*WHAT THE TASK ASKS:*
When you copy the listing, skip the images and return each line verbatim.

┄┄┄┄┄┄┄┄┄┄┄┄┄┄┄┄┄┄┄┄

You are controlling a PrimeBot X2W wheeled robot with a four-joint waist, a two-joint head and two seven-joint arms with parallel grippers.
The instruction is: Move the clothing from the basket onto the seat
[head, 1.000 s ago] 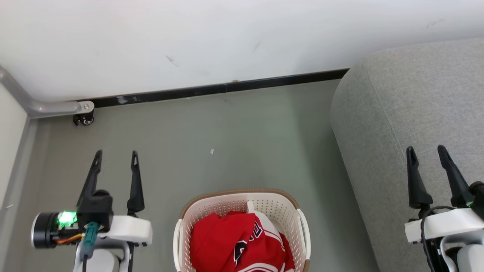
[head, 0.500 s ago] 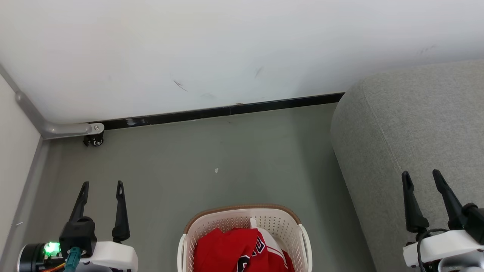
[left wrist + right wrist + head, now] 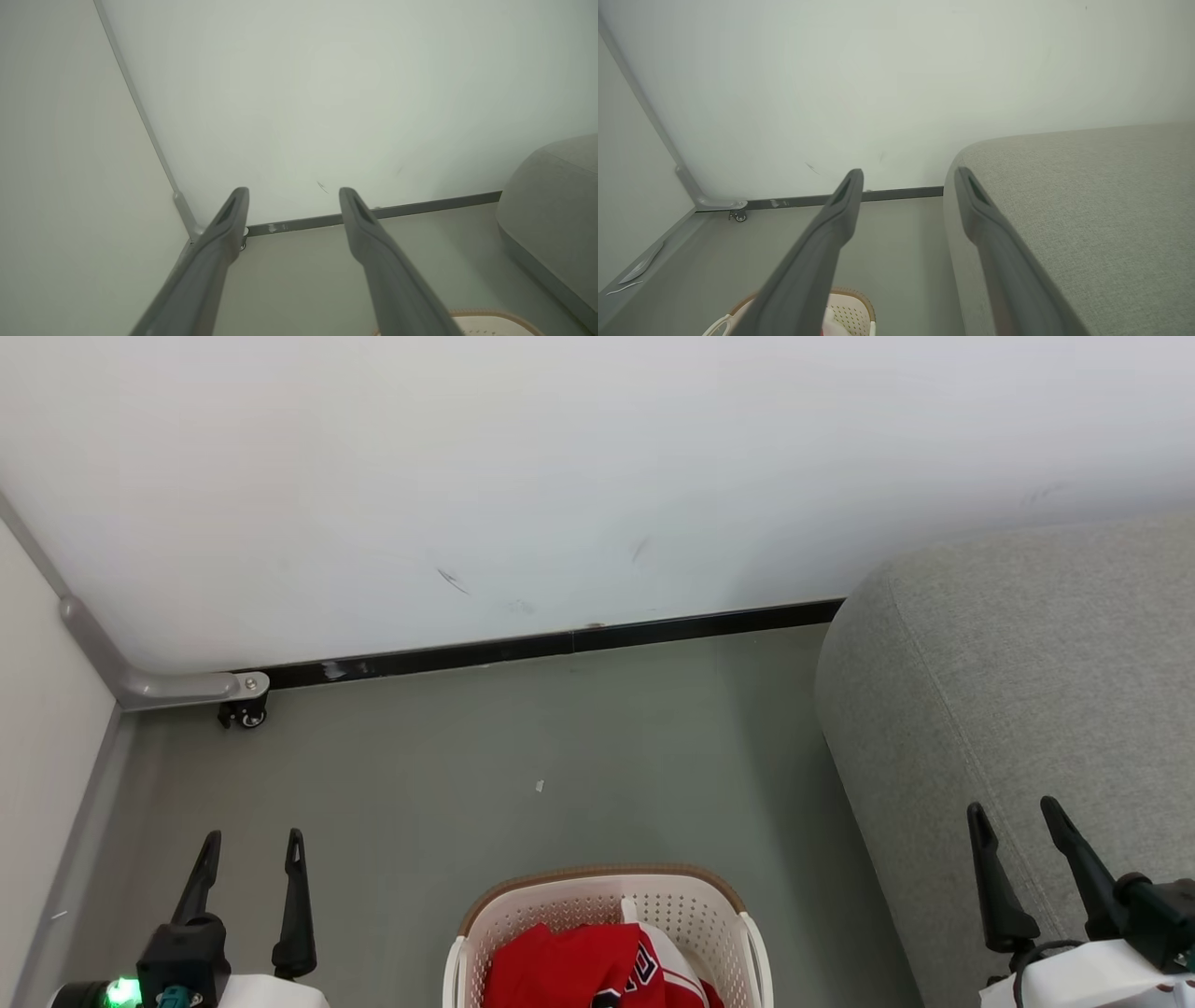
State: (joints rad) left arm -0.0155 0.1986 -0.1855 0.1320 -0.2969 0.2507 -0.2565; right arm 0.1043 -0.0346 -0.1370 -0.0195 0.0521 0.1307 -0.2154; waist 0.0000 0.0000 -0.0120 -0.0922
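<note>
The cream basket (image 3: 695, 901) with a brown rim stands on the floor at the bottom centre of the head view, and its rim also shows in the left wrist view (image 3: 486, 313) and the right wrist view (image 3: 852, 305). Red clothing (image 3: 560, 966) with white trim lies inside it. The grey seat (image 3: 1027, 681) rises at the right, also seen as the seat (image 3: 1087, 210). My left gripper (image 3: 252, 840) is open over the floor left of the basket. My right gripper (image 3: 1013, 807) is open above the seat's near edge. Both hold nothing.
A white wall (image 3: 597, 476) with a black skirting strip (image 3: 560, 644) closes the far side. A grey frame leg with a small caster (image 3: 245, 714) stands in the left corner. Bare grey-green floor (image 3: 560, 747) lies between basket and wall.
The whole head view has shifted downward in the picture, so the camera has tilted up. Both grippers and the basket sit lower in frame, and both stay open.
</note>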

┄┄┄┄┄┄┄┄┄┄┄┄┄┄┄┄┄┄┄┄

*RESPONSE:*
You are controlling a PrimeBot X2W wheeled robot with a four-joint waist, a two-joint head and two seven-joint arms with parallel grippers.
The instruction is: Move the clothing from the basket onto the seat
[head, 1.000 s ago] 
[head, 0.500 s ago] 
[left wrist + right wrist + head, now] 
State: (joints rad) left arm -0.0155 0.1986 -0.1855 0.1320 -0.2969 0.2507 -0.2565; right arm 0.1043 -0.0346 -0.1370 -0.0195 0.0521 0.1307 -0.2154; waist 0.0000 0.0000 -0.0120 -0.0922
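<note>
The cream basket (image 3: 695, 901) with a brown rim stands on the floor at the bottom centre of the head view, and its rim also shows in the left wrist view (image 3: 486, 313) and the right wrist view (image 3: 852, 305). Red clothing (image 3: 560, 966) with white trim lies inside it. The grey seat (image 3: 1027, 681) rises at the right, also seen as the seat (image 3: 1087, 210). My left gripper (image 3: 252, 840) is open over the floor left of the basket. My right gripper (image 3: 1013, 807) is open above the seat's near edge. Both hold nothing.
A white wall (image 3: 597, 476) with a black skirting strip (image 3: 560, 644) closes the far side. A grey frame leg with a small caster (image 3: 245, 714) stands in the left corner. Bare grey-green floor (image 3: 560, 747) lies between basket and wall.
The whole head view has shifted downward in the picture, so the camera has tilted up. Both grippers and the basket sit lower in frame, and both stay open.
</note>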

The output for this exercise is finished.